A very good read. I enjoyed this book. I would recommend this book for all to read.
I love reading Ms. Erdrich's stories. The style and tension in this book are different than other stories that she has written, but this is not a criticism in any way. I will likely purchase this book since I am a slow reader and it is not currently possible to renew the book without being returned to the end of the long waitlist...
after years of being intimidated by erdrich, the round house has won me over. funny, warm, and very human.
A worthwhile read.
This is such a great book! Even better than her earlier novels, which are superb. It's heart-breaking, though, and very powerful. She deals with issues of intricate moral complexity, involving ethical systems that might be antithetical (US gov't, tribal, Catholic), that involve the characters in life-shattering decisions. And there are totally hilarious scenes too. What a tremendous storyteller!
A powerful, lyrical coming-of-age story about a 13-year old boy on a North Dakota Ojibwe reservation who tries to avenge a brutal crime committed against his mother. Erdrich develops full, complex characters and paints a nuanced picture of reservation life, capturing abundant beauty and sadness. Erdrich used to be one of my favorite literary fiction authors but after her husband Michael Dorris committed suicide in 1997 amidst allegations of physical and sexual abuse against their children (some of it possibly with Erdrich's knowledge), I wasn't able to stomach reading either author. Finally coming back to Erdrich's writing, I find it as powerful and beautiful as ever.
This book/story captivated me from the first few pages until the end!
A 13 year old native boy goes through the process of grief and anger when his mother is brutally attacked. Then the attacker gets off with a legal loophole that pushes the boy into a quest for justice. This was an interesting story that kept me engaged right till the end.

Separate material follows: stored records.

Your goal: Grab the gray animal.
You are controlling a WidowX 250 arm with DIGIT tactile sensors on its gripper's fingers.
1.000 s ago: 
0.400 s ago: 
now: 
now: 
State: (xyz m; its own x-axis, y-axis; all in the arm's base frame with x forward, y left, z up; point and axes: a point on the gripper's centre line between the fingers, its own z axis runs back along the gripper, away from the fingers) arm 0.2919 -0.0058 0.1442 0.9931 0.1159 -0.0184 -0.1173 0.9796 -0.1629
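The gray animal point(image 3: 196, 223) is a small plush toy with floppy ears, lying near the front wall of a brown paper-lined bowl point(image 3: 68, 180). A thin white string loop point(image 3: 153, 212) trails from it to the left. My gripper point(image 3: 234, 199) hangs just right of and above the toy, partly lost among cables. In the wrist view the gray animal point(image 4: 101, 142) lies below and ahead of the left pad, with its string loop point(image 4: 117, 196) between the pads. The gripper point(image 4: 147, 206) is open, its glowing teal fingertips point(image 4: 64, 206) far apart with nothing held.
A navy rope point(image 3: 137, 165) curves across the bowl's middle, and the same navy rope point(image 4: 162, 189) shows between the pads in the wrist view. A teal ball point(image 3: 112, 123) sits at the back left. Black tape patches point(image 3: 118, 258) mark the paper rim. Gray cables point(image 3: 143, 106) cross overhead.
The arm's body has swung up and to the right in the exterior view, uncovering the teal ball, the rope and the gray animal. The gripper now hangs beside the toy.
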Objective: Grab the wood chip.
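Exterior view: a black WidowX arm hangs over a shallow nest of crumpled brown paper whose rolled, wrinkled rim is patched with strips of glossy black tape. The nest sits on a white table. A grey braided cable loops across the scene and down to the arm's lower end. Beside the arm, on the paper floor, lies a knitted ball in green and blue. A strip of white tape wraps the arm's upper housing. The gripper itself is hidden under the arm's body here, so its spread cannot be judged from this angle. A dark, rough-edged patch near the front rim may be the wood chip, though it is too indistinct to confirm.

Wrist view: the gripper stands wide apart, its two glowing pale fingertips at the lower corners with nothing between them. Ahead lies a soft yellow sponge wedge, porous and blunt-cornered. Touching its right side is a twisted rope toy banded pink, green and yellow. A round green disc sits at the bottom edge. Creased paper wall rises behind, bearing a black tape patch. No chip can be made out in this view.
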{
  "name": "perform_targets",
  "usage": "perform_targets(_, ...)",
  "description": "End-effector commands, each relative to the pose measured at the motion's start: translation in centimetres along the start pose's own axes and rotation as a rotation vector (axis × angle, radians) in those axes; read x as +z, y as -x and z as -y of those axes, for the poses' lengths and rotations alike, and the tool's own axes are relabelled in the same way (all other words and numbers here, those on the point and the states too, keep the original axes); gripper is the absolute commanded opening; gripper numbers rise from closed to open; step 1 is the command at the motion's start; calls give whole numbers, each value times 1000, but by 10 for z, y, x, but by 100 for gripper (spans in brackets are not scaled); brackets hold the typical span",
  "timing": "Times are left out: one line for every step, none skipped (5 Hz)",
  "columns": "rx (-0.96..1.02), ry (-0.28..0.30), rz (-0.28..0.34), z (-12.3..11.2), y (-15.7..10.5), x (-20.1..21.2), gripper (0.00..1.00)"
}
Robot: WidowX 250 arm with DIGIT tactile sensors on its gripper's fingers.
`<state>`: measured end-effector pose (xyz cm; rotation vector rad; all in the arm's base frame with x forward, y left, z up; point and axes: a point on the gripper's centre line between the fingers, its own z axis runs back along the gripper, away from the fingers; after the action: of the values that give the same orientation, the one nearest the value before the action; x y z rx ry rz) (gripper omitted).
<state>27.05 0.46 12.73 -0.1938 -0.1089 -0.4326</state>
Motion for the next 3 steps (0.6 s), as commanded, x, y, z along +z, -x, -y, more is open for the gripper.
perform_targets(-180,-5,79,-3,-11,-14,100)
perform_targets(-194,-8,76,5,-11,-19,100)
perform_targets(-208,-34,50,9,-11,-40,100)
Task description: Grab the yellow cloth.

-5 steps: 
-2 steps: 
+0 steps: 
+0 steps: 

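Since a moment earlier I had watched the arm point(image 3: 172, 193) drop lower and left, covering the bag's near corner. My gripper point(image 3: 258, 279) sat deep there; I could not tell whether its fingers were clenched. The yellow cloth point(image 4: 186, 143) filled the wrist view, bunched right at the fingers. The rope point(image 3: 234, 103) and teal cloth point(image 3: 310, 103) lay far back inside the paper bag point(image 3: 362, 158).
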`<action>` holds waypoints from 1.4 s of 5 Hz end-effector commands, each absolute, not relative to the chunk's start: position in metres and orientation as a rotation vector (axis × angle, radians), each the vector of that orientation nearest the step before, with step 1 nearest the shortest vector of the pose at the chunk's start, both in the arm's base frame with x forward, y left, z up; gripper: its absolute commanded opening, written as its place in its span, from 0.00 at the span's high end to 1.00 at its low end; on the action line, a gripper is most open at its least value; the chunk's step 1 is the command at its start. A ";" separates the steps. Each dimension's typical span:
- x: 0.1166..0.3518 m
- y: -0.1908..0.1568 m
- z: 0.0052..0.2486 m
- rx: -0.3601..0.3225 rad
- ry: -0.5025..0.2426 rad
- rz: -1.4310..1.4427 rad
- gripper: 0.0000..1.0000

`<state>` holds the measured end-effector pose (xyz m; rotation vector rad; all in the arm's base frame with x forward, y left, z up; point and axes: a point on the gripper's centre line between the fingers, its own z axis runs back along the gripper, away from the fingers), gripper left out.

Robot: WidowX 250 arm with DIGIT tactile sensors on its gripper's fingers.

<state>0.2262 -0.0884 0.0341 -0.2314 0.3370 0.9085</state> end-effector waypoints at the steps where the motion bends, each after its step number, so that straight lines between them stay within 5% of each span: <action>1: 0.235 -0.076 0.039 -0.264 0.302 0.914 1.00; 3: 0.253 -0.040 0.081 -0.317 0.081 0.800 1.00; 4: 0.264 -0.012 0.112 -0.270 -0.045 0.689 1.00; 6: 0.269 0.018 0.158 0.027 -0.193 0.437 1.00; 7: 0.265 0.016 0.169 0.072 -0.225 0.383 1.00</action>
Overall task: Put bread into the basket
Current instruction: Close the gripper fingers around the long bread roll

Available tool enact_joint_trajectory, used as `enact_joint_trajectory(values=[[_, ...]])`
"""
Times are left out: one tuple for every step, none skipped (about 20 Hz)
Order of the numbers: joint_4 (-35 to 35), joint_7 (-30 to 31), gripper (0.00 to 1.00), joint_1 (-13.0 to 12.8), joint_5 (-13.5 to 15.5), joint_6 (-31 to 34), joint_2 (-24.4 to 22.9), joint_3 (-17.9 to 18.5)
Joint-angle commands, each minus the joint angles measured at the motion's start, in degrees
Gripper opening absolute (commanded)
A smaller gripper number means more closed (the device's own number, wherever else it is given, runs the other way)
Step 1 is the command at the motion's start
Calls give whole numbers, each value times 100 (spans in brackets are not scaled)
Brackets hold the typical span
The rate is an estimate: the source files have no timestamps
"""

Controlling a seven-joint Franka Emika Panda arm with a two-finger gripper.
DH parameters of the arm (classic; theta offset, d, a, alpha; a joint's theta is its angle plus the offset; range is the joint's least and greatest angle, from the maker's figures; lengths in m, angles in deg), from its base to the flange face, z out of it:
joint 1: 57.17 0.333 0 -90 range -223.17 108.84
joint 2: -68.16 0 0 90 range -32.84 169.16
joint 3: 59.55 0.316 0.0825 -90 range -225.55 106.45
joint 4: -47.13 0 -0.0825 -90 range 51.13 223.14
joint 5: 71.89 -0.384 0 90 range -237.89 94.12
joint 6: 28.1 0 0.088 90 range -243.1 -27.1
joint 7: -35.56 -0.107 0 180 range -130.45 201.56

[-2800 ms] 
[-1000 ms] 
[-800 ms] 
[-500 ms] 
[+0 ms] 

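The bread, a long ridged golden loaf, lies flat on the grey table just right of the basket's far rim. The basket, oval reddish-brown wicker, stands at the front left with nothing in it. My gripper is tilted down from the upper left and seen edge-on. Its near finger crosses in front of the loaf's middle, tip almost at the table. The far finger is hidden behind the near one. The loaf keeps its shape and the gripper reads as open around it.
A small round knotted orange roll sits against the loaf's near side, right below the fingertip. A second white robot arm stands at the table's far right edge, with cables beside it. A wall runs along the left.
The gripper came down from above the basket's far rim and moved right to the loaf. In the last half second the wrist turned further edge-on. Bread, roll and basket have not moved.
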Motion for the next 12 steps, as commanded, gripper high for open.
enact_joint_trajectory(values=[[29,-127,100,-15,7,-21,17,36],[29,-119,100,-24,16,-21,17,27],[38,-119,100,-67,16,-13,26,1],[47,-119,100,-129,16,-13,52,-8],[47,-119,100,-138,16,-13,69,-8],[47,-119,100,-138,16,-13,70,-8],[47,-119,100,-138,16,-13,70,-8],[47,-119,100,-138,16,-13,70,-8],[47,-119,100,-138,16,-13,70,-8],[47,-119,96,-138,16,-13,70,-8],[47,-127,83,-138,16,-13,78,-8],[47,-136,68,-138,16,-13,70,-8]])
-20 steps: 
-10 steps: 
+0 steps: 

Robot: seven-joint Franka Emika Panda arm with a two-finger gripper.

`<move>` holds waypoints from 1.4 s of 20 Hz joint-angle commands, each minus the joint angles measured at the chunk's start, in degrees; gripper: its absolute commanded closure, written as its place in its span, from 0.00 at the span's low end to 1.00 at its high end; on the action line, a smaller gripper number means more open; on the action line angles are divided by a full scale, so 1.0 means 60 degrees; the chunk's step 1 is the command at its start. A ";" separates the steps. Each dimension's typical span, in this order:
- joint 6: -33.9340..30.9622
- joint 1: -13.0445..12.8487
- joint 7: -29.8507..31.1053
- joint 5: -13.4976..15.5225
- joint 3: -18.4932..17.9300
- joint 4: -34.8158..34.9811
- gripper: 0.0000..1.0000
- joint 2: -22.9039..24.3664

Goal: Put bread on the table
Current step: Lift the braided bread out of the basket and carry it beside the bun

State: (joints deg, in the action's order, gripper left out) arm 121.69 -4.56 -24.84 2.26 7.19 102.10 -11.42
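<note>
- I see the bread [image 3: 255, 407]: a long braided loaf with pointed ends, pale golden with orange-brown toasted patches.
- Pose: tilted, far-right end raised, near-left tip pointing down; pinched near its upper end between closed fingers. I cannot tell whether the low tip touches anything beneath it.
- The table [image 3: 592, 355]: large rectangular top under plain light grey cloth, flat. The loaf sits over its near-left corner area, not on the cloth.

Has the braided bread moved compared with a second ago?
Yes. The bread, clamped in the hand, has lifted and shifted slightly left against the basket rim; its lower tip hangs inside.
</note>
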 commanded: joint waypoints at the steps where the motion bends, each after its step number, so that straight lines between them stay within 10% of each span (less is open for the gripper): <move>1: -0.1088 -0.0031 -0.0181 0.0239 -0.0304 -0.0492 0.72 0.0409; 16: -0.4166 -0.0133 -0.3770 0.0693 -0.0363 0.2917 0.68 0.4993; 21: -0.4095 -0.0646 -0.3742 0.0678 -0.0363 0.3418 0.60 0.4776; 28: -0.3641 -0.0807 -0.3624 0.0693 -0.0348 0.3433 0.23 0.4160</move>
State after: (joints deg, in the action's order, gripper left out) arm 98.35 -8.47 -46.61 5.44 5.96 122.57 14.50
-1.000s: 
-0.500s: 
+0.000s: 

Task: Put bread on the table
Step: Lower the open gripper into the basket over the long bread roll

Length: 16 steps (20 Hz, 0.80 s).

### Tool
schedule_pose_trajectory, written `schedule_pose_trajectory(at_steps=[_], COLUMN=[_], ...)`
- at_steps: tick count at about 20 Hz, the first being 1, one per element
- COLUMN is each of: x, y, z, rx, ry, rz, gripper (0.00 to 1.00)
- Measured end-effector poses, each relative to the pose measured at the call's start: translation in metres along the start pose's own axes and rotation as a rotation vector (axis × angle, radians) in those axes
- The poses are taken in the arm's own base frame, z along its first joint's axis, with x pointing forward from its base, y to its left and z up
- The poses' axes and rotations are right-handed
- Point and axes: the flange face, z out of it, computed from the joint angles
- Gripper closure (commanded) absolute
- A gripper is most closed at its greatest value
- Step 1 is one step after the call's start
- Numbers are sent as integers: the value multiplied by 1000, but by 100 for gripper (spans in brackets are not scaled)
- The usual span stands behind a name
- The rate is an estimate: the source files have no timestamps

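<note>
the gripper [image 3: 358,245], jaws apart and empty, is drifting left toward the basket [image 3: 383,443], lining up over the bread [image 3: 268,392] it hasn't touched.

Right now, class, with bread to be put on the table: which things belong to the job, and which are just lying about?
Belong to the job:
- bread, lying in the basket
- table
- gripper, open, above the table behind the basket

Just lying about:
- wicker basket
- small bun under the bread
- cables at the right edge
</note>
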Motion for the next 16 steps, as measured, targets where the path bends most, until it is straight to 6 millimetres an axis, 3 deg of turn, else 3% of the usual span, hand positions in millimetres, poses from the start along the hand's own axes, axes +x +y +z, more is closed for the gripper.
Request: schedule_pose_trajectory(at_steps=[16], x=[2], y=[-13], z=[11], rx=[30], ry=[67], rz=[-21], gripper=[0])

These are my excuses for not being swept off my feet yet again by an author who I have come to trust, respect and admire: 1.I have not yet read The Plague of Doves which might have mitigated what seemed to me like an overwhelming number of characters with a complex set of inter-relationships and back stories. My bad. I had no idea this was part of a series. 2. While thirteen-year-old Joe, may well be, from my experience, realistically drawn, I could find him neither "charming" nor "endearing" in any way. He is a thirteen-year-old boy in over his head and I can think of nothing less comfortable than being forced to see a tragic situation made into a disaster through the eyes of an adolescent. I shudder at what We Need to Talk about Kevin would have been like had Lionel Shriver chosen Kevin as the POV. 3. I read this novel at the perfectly wrong time: when the white backlash to Idle No More has both frightened and sickened me to point where the only sensible place for my head would have been buried in the sand rather than a book about the plight of First Nations' Peoples. Again, my bad. 4. I am audacious enough to contend that the Weetigo/ Windigo legend has more relevance (both now and in early times) to sociologists than criminologists. It is in my opinion, more an infamy of neglect and oppression than it is a justification for frontier justice or a serious examination of good and evil.